> [HOW TO COMPLETE THIS TASK] Which lines below contain the word "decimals"? Copy each one.

> [RAW DATA]

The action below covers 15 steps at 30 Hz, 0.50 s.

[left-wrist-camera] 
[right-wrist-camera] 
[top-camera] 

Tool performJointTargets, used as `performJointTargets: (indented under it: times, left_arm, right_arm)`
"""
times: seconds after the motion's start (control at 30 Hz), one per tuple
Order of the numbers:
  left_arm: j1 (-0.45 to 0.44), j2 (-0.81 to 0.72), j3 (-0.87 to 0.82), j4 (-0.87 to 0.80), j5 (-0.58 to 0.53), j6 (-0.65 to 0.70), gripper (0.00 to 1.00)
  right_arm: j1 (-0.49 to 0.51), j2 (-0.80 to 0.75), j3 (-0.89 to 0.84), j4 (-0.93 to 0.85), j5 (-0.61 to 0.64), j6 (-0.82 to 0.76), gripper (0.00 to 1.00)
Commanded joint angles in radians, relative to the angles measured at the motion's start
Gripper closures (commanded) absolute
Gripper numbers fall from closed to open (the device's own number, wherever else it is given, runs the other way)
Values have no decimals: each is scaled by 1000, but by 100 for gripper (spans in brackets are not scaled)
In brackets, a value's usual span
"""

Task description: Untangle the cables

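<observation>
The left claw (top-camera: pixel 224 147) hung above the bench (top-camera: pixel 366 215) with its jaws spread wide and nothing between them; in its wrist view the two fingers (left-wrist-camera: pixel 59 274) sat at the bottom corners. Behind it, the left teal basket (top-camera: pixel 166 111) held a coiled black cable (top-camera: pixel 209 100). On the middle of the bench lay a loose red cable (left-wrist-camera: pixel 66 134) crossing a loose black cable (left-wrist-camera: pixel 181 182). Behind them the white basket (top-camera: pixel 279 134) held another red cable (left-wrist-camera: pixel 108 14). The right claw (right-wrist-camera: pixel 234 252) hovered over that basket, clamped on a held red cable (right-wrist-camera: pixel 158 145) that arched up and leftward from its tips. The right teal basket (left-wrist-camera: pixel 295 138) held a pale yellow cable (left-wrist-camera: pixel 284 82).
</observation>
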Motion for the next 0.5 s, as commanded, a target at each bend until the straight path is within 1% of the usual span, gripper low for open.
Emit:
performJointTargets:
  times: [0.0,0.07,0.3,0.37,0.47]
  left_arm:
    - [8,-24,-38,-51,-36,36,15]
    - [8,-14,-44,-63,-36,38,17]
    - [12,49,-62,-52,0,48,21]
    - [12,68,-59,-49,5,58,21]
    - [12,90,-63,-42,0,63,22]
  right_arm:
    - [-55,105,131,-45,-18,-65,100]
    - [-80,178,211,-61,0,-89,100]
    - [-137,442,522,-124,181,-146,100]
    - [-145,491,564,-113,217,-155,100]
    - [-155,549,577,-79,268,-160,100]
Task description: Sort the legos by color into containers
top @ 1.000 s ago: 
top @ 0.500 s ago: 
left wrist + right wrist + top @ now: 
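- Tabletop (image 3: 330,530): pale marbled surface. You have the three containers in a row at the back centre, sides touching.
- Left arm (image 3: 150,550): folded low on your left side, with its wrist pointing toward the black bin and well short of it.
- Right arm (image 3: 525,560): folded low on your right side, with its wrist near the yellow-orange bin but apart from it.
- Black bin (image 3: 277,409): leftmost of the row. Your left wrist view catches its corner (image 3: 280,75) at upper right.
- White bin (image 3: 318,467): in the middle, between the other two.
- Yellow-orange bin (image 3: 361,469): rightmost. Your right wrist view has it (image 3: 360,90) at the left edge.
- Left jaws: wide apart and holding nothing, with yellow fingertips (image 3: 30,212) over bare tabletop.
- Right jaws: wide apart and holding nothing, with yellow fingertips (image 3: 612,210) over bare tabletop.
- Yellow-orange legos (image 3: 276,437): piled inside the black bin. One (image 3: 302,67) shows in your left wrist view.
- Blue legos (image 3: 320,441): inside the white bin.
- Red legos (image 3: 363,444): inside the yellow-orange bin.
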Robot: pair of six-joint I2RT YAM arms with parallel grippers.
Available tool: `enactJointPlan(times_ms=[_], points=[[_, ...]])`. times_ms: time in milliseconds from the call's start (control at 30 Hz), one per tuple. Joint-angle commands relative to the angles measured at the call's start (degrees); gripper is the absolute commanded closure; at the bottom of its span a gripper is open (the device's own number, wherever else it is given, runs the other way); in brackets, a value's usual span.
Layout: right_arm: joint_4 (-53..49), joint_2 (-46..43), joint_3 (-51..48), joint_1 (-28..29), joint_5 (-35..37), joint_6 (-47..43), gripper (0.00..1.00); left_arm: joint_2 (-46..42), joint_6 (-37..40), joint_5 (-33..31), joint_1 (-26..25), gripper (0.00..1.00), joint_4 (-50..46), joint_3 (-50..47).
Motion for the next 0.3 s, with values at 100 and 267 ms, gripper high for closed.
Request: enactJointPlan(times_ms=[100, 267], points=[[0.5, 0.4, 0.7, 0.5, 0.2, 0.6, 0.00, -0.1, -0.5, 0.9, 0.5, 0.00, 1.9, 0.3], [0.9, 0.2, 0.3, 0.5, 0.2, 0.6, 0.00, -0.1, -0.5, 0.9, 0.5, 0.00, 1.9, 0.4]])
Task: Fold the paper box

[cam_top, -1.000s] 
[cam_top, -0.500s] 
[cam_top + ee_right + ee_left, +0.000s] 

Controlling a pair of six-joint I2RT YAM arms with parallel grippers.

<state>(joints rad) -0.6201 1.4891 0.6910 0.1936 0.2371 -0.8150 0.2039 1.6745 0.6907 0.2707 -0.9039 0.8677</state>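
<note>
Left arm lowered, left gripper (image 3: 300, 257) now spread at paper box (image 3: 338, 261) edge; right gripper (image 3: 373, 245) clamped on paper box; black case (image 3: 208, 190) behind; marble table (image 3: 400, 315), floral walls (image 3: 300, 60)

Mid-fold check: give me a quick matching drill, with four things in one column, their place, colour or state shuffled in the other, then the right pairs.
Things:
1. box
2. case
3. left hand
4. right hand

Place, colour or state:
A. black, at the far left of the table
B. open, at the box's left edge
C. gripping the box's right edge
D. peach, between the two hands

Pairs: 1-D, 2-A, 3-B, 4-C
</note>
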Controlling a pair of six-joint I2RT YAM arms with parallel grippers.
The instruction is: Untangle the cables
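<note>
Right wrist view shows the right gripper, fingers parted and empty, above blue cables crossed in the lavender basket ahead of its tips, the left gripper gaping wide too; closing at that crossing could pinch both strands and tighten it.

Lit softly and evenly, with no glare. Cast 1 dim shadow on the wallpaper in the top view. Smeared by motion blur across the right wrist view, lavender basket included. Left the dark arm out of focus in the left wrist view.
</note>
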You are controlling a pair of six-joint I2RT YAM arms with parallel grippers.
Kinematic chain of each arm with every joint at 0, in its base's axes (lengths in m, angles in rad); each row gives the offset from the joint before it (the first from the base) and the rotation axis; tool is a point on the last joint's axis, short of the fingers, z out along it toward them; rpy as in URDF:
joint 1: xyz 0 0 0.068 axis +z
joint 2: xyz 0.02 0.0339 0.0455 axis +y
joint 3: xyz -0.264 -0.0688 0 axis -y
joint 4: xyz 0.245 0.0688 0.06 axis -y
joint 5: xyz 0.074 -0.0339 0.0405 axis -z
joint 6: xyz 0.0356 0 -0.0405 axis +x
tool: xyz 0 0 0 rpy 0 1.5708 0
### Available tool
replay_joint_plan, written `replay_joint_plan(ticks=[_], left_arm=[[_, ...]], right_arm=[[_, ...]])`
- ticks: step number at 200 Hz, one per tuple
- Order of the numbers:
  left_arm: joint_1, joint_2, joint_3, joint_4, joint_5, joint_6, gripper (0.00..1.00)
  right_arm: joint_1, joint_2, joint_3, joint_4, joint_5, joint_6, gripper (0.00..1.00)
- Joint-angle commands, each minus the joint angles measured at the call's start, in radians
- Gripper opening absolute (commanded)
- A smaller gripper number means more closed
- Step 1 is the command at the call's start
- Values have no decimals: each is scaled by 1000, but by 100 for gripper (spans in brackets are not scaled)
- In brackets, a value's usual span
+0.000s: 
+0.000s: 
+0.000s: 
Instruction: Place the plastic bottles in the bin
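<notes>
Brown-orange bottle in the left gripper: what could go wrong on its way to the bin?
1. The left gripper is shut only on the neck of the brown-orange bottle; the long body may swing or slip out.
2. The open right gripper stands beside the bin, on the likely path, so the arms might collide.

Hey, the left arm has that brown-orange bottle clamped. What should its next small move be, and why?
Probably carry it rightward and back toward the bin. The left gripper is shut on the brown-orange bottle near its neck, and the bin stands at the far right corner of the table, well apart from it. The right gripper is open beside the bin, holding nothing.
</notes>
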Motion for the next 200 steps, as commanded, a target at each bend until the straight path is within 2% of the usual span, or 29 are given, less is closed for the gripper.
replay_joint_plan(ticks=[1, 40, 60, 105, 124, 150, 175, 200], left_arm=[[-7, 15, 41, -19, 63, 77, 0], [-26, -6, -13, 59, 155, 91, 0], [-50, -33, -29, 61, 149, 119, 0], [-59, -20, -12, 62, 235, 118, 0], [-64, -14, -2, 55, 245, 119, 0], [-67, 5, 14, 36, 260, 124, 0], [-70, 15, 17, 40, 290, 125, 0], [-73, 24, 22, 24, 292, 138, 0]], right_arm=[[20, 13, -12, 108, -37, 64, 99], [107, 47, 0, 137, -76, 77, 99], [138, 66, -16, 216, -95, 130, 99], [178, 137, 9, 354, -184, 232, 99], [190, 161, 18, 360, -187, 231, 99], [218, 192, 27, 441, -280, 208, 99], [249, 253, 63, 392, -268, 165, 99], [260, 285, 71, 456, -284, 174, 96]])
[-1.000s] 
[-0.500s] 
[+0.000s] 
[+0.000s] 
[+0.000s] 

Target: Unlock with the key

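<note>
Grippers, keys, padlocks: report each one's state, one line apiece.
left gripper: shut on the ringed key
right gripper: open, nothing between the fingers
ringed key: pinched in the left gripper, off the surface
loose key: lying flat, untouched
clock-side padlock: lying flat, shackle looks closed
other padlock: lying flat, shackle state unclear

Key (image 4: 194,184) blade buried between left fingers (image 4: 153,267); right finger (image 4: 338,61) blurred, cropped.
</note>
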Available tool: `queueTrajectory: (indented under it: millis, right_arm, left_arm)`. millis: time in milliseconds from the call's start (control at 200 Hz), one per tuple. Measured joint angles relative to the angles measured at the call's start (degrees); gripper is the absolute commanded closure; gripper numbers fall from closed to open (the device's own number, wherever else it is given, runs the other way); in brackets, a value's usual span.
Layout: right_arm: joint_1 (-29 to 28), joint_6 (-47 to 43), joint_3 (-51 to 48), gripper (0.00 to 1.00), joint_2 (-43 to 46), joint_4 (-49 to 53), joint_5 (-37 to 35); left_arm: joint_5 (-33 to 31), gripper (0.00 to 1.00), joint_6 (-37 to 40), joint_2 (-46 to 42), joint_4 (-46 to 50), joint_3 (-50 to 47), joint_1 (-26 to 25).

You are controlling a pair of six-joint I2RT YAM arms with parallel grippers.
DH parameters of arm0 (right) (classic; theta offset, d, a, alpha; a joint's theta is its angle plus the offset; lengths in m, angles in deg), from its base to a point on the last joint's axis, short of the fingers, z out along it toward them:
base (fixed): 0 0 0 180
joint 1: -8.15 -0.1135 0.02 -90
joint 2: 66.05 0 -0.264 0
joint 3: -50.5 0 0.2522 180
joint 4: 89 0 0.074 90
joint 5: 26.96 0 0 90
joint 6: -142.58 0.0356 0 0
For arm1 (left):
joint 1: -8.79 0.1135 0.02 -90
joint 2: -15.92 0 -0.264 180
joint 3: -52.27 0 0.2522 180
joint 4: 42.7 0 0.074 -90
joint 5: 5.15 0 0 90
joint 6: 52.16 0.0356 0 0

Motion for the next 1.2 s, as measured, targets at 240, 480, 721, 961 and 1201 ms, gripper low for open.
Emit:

> [REPLY]
Values have no decimals: each is scaled by 1000, but by 100 for gripper (spans in brackets are not scaled)
- Values have no decimals: each is scaled by 1000, but by 100 for gripper (spans in brackets are not scaled)

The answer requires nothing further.